If all this takes off, then we will be running to catch-up with the US where the introduction of Google Wallet and the launch of a number of NFC-equipped Smartphones (no sign of an NFC iPhone as yet though) have led to contactless payments growing apace. Although, in turn, they are some way behind the world leaders in contactless mobile payment – who are the Japanese, where over 10% of the population were already making NFC-based mobile payments by the end of 2010.

What’s in all this emerging ‘wave and pay’ technology trend for fundraisers? Well, it offers a very simple additional form of mobile donation opportunity beyond the current SMS or web-based transaction. While I guess it won’t offer the equivalent contact data collection, thanks to the simplicity of contactless payment perhaps at last we could see the cash collection tin come into the digital age – with street and event fundraisers able to take ‘wave and pay’ card or mobile donations at a rather higher value than the traditional coin in the bucket? This Christmas the Salvation Army in the US started accepting card payments using Square card-swipe readers attached to Smartphones as part of their seasonal red kettle collections, to overcome reductions in the number of people carrying cash.
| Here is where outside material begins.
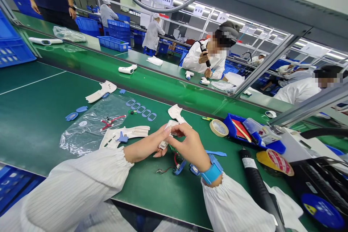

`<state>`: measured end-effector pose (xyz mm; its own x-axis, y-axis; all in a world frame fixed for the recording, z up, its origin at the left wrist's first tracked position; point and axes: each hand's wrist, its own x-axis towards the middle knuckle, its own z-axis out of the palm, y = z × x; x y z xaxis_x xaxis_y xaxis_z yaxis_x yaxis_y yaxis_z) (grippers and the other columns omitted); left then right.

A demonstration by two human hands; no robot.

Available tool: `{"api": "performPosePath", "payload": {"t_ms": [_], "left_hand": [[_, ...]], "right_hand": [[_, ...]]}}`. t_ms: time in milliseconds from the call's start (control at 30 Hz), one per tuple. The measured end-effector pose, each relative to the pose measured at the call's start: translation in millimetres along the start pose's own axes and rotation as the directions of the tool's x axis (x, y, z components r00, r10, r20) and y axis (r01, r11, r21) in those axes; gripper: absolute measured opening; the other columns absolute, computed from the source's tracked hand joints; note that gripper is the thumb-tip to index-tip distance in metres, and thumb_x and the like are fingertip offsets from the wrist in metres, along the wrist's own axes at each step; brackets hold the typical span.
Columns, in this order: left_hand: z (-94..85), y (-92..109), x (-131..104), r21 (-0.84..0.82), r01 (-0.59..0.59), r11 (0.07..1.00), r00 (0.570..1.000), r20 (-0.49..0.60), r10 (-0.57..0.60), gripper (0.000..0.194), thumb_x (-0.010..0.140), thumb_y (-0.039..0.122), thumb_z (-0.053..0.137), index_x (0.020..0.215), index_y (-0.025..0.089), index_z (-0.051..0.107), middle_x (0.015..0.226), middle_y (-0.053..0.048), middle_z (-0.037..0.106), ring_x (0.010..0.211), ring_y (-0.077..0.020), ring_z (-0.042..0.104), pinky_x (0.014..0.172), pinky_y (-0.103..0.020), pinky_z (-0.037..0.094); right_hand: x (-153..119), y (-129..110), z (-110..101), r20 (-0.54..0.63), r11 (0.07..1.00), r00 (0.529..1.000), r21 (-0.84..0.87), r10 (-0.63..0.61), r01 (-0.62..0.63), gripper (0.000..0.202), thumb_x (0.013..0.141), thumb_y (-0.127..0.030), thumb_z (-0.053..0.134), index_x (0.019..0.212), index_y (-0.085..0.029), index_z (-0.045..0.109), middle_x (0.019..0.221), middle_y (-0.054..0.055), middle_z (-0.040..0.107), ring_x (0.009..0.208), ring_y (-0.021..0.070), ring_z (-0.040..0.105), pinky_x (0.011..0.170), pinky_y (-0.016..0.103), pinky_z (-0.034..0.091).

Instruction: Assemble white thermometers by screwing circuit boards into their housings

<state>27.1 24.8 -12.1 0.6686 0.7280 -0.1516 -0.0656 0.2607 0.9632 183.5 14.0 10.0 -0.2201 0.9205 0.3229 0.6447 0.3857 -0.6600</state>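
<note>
Both my hands meet over the green worktop around a small white plastic part (164,144), which they partly hide. My left hand (152,140) closes on it from the left. From the right, my right hand (187,139), with a blue strap on the wrist, pinches its upper end. Under my right hand lie a green circuit board, red wires and a blue oval piece (179,168). Left of my hands rests a white handle-shaped shell half (133,131) with a blue trigger-like piece (123,137). Another white shell half (176,112) lies just beyond my hands.
A clear plastic bag (78,136) with red wires on it and several blue oval rings (140,109) lie left. At right are a tape roll (219,128), a blue parts bin (277,146) and a black electric screwdriver (252,177). A green conveyor belt (152,81) runs behind; a co-worker (195,56) sits beyond.
</note>
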Motion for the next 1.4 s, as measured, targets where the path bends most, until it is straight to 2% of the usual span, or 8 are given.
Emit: {"api": "performPosePath", "payload": {"t_ms": [400, 667, 767, 900, 1100, 1200, 1333, 1400], "left_hand": [[3.9, 8, -4, 0.058, 0.092, 0.994, 0.991, -0.106, -0.086, 0.060, 0.084, 0.059, 0.038, 0.133, 0.025, 0.028, 0.063, 0.005, 0.037, 0.055, -0.0099, 0.034, 0.050, -0.021, 0.028], [-1.9, 6, 2, -0.091, 0.008, 0.996, 0.996, -0.092, -0.017, 0.049, 0.084, 0.057, 0.042, 0.117, 0.021, 0.042, 0.057, 0.006, 0.040, 0.048, -0.0090, 0.037, 0.042, -0.019, 0.028], [-7.9, 11, 2, -0.089, -0.043, 0.995, 0.976, -0.218, 0.022, 0.043, 0.082, 0.056, 0.046, 0.104, 0.019, 0.048, 0.063, 0.003, 0.048, 0.050, -0.0095, 0.044, 0.041, -0.018, 0.030], [-17.7, 19, -4, -0.015, -0.137, 0.990, 0.890, -0.441, 0.116, 0.040, 0.082, 0.054, 0.048, 0.096, 0.017, 0.051, 0.074, 0.000, 0.054, 0.053, -0.0076, 0.046, 0.041, -0.017, 0.032], [-33.9, 26, -30, -0.145, -0.197, 0.970, 0.868, -0.485, 0.104, 0.034, 0.088, 0.047, 0.043, 0.101, 0.018, 0.053, 0.081, -0.003, 0.061, 0.056, -0.0101, 0.053, 0.044, -0.019, 0.039], [-60.4, 35, -60, -0.141, -0.267, 0.953, 0.777, -0.617, 0.126, 0.034, 0.093, 0.042, 0.034, 0.109, 0.020, 0.054, 0.084, -0.003, 0.065, 0.058, -0.0112, 0.055, 0.049, -0.022, 0.044], [-126.8, 42, -125, 0.070, -0.283, 0.957, 0.457, -0.867, 0.198, 0.038, 0.094, 0.046, 0.026, 0.109, 0.025, 0.055, 0.075, 0.003, 0.068, 0.056, -0.0114, 0.055, 0.045, -0.021, 0.040], [-162.0, 34, -159, 0.193, -0.193, 0.962, 0.360, -0.898, 0.253, 0.035, 0.093, 0.047, 0.029, 0.107, 0.028, 0.054, 0.076, 0.004, 0.068, 0.064, -0.0146, 0.058, 0.048, -0.025, 0.039]], "right_hand": [[-2, -5, 4, -0.049, 0.976, 0.993, -0.191, -0.111, 0.099, 0.007, 0.067, -0.021, 0.058, 0.072, -0.018, 0.056, 0.071, 0.003, 0.057, 0.071, 0.0176, 0.053, 0.065, 0.030, 0.044], [-4, 1, 9, -0.117, 0.999, 0.993, -0.023, -0.029, 0.027, 0.011, 0.068, -0.025, 0.060, 0.076, -0.019, 0.055, 0.074, 0.002, 0.061, 0.069, 0.0157, 0.055, 0.067, 0.030, 0.047], [-4, 5, 5, -0.136, 0.999, 0.990, 0.025, 0.034, -0.030, 0.014, 0.069, -0.029, 0.061, 0.078, -0.018, 0.056, 0.075, 0.002, 0.064, 0.068, 0.0150, 0.058, 0.067, 0.029, 0.049], [-3, 14, 3, -0.065, 0.988, 0.994, -0.122, 0.092, -0.099, 0.017, 0.071, -0.034, 0.061, 0.078, -0.018, 0.059, 0.075, 0.002, 0.064, 0.070, 0.0156, 0.059, 0.066, 0.029, 0.048], [-1, 24, 4, 0.031, 0.980, 0.996, -0.184, 0.086, -0.079, 0.026, 0.075, -0.041, 0.059, 0.087, -0.018, 0.063, 0.077, 0.005, 0.066, 0.072, 0.0187, 0.060, 0.064, 0.032, 0.047], [-5, 25, -2, 0.024, 0.984, 0.995, -0.158, 0.092, -0.087, 0.025, 0.079, -0.039, 0.055, 0.092, -0.019, 0.062, 0.081, 0.005, 0.066, 0.075, 0.0189, 0.060, 0.067, 0.033, 0.049], [-16, 31, -11, 0.074, 0.988, 0.990, -0.112, 0.118, -0.109, 0.022, 0.080, -0.037, 0.054, 0.090, -0.020, 0.063, 0.085, 0.005, 0.066, 0.078, 0.0192, 0.061, 0.068, 0.033, 0.050], [-20, 34, -13, 0.103, 0.988, 0.987, -0.108, 0.122, -0.110, 0.021, 0.080, -0.036, 0.054, 0.090, -0.021, 0.063, 0.086, 0.005, 0.066, 0.078, 0.0194, 0.062, 0.067, 0.033, 0.051]]}}
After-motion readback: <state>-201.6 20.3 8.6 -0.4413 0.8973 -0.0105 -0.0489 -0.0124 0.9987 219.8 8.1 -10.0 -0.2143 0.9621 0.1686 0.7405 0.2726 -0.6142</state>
So an NFC red kettle can’t be that far away!

Depending on just how the NFC reader technology is implemented, we might also be able to have donations made through charity show windows (good for emergency appeal donations) or by waving a phone across a suitably equipped poster or in-store fundraising point.
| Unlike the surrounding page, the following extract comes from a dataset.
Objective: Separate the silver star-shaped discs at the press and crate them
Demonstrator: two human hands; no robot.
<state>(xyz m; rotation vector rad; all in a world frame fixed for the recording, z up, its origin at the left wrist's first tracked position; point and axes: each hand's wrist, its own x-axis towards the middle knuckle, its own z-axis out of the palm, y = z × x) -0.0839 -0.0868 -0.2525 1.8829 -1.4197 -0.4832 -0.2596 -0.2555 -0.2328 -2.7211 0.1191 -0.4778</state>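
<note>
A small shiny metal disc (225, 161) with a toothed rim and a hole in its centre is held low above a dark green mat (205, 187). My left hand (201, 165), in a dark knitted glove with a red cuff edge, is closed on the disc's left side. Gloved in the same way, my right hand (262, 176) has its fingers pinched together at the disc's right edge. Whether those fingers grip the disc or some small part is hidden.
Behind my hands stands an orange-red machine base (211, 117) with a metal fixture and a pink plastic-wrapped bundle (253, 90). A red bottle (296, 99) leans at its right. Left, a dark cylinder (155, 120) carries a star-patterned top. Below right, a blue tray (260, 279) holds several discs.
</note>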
This is the eighth of twelve posts that I’ll be publishing throughout January on trends I think will prove to be important for digital fundraising in 2012. You can find the previous trend post, on Getting Smarter With Email, here.

Posted in Smartphone Fundraising | Tagged: , , , , | 1 Comment »

12 digital fundraising trends for 2012 #7 Getting Smarter With Email

Posted by Bryan on January 23, 2012

As pressure to deliver on income targets in these increasingly challenging financial times results in a return to getting the fundraising basics right, I hope we’re going to see a shift towards making far better use of email this year – thereby capitalising on what is all too often a sadly under-performing opportunity area.

Despite continued excitement over the potential of Social Media, the fact is that email remains the most effective way for most fundraisers to engage directly with the majority of their online supporters – and seems likely to remain that way for the foreseeable future. Unfortunately, most charity email programmes I experience seem to comprise a monthly newsletter containing whatever information happened to be to-hand, rather than anything approaching being relevant to me and my donation history, or random cross-sell emails for fundraising and campaigning opportunities that are equally irrelevant. This might explain why most email fundraising, while looking great in terms of ROI thanks to minimal direct costs (best not mention all the days spent creating the eNewsletter, fiddling with data, and getting the things out), doesn’t actually contribute large amounts towards annual income targets.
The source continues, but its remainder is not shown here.